- _What needs to be done_:
From the records that follow, copy every line in which "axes" appears.

Dataset items:
·····
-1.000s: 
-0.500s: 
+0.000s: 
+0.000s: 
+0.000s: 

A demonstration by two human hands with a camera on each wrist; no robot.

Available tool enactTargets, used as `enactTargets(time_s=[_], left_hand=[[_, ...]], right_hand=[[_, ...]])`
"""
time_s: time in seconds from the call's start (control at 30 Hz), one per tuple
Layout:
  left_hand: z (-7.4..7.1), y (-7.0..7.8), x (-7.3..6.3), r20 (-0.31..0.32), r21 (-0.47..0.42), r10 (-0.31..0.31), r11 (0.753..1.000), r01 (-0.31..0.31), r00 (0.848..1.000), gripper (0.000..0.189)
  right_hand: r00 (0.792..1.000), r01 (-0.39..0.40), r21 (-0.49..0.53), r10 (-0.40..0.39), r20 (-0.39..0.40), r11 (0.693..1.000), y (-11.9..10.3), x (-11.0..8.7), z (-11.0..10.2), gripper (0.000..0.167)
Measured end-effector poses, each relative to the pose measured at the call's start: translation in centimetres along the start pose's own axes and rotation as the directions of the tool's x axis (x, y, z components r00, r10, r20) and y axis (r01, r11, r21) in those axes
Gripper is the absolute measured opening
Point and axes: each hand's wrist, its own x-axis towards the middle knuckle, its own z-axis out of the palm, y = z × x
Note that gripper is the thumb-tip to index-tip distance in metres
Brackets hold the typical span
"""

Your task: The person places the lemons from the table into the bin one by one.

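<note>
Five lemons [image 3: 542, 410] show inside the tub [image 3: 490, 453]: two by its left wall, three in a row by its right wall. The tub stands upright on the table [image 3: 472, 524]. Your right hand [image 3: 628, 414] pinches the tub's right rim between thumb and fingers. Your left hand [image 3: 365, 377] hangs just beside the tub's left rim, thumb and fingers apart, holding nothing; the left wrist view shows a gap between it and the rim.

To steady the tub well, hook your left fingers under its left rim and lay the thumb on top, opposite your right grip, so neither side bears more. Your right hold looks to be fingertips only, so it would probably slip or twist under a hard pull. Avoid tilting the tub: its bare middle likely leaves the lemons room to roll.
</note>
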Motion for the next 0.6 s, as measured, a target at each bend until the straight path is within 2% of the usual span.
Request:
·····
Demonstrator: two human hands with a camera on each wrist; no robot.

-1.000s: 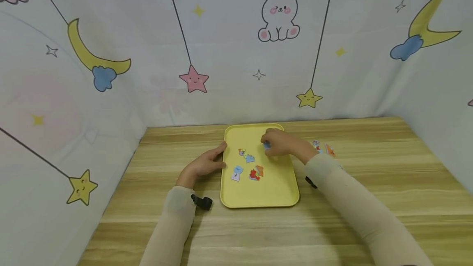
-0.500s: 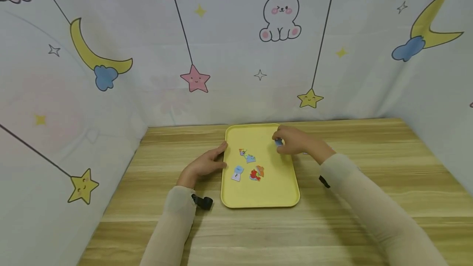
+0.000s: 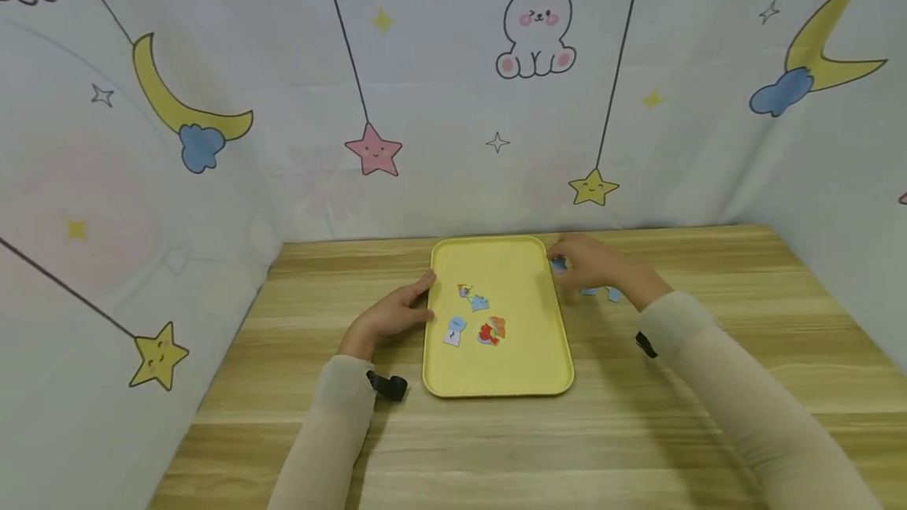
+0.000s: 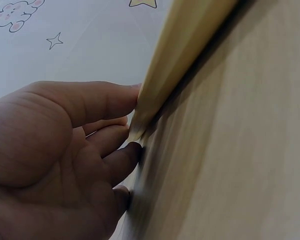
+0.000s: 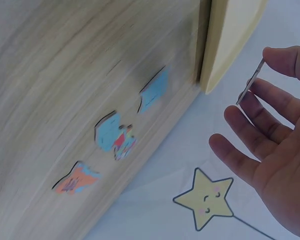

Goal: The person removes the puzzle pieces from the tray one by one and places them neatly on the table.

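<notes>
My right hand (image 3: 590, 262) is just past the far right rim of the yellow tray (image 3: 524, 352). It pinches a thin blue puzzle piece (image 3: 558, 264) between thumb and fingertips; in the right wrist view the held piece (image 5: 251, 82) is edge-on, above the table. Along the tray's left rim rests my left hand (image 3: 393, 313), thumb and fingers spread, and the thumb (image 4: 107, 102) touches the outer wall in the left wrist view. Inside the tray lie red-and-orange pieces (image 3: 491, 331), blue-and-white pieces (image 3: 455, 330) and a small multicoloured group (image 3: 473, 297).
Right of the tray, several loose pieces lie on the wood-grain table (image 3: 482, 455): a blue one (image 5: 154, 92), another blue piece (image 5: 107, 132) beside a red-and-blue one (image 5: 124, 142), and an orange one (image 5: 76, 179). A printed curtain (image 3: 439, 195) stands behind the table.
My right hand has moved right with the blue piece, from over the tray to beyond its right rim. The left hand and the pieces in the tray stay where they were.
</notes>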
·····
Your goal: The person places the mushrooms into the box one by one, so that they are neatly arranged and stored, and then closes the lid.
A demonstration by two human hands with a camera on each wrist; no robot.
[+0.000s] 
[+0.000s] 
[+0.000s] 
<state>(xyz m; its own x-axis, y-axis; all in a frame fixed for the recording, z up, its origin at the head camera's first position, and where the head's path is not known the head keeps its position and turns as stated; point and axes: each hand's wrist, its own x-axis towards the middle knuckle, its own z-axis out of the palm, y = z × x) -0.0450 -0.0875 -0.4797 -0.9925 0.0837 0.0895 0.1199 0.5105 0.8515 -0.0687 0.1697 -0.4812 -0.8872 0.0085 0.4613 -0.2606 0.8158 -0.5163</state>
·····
- _Task response_:
Measured end-effector poses, each relative to the pose measured at the call's start: translation in centimetres along the start pose's own axes and rotation as the directions of the tool's x axis (x, y, z components r00, r10, r20) and y axis (r01, r11, r21) in those axes
Point and axes: each hand's wrist, its own x-axis towards the middle knuckle, its own z-axis out of the palm, y = z × x
<state>(xyz m; its own x-axis, y-axis; all in a frame fixed for the recording, z up, its origin at the head camera's first position, and where the head's path is not known the head keeps its position and turns as stated; point and axes: each hand's wrist, its own x-axis towards the middle knuckle, its own z-axis out of the palm, y = z × x) -0.0450 -0.0875 -0.4797 -0.9925 0.0837 0.0895 0.1199 0.5105 0.8515 -0.0687 0.1697 -0.4812 -0.8872 0.0085 0.4613 -0.2606 0.8158 -0.5163</state>

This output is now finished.